Speaker 2:Now, multi-sensory is potentially complicated. I've presented it a few times and I sort of come to learn that perhaps such a radical color scheme is not suitable for all company cultures. But even when the culture is, say, more conservative, I still believe there's space for multi-sensory design. To give a simple example, if we were to say, provide an accent on a texture wall or simply focus our lighting on the architectural form and space, we're effectively providing a lighting design that is, say, more tactile and more enriching, and that experience is in itself very positive for our well-being. Cultural community is also very important and I think the thing to consider here is healthy communities don't tend to emerge in high-octane environments.
Speaker 2:Now, for a while we've understood that the breakout space is important and sort of I'm promoting that even further here.
Speaker 2:But what I'm actually also promoting or trying to emphasize is, I think the division between breakout space and work is starting to blur, and it is good that it blurs further and effectively we need to allow communities to emerge on the spectrum between breakout and work, rather than have these sort of very rigid divisions with different groups.
Speaker 2:So to conclude and a lot of what was presented was sort of on the run to stay with time but effectively we somehow need to be self-critical to understand that when we're designing lighting for interior spaces.
Speaker 2:Designing for health and well-being is, to an extent, also an attempt to reduce the disruptive effects that artificial light has on our body's natural rhythms, and I believe that in order to do that, what we need to provide is flexible lighting environments, more variation in lighting levels, more variation in brightness composition, more variation in sort of luminance levels, and then allow the person to move freely within those spaces.

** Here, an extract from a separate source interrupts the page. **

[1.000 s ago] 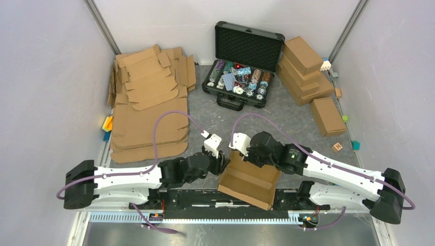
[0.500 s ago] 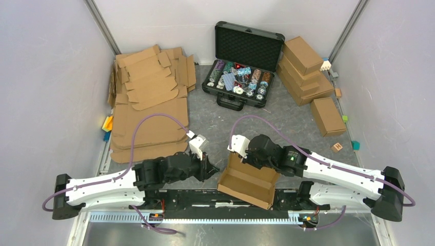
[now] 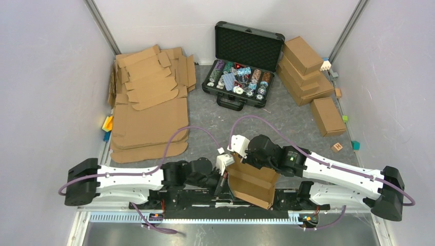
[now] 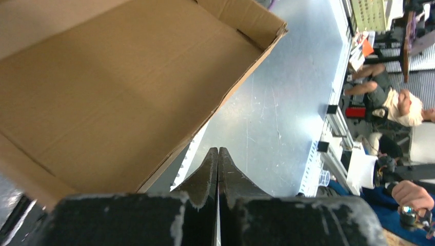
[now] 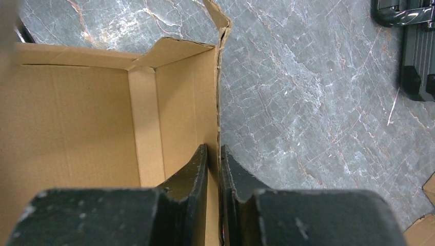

Speaker 2:Allow the person to move freely within those spaces and although it's you know sort of if we recall this very summarized list I presented at the beginning of the presentation, everything on that list is very, very important and it's based on science and we need to understand the science behind all of these criteria. But we also need to understand that the science is also very narrow in what it is looking at and that you actually need to come in with a design perspective to have a sort of more holistic approach, to look at the bigger picture and be more understanding on the variety of needs that a workplace may have. So, yes, the science is correct, but then a designer needs to come in and sort of take it a step further and once we do that, we are then truly designing for the health and well-being of the workforce. Thank you very much. Thank you, philip.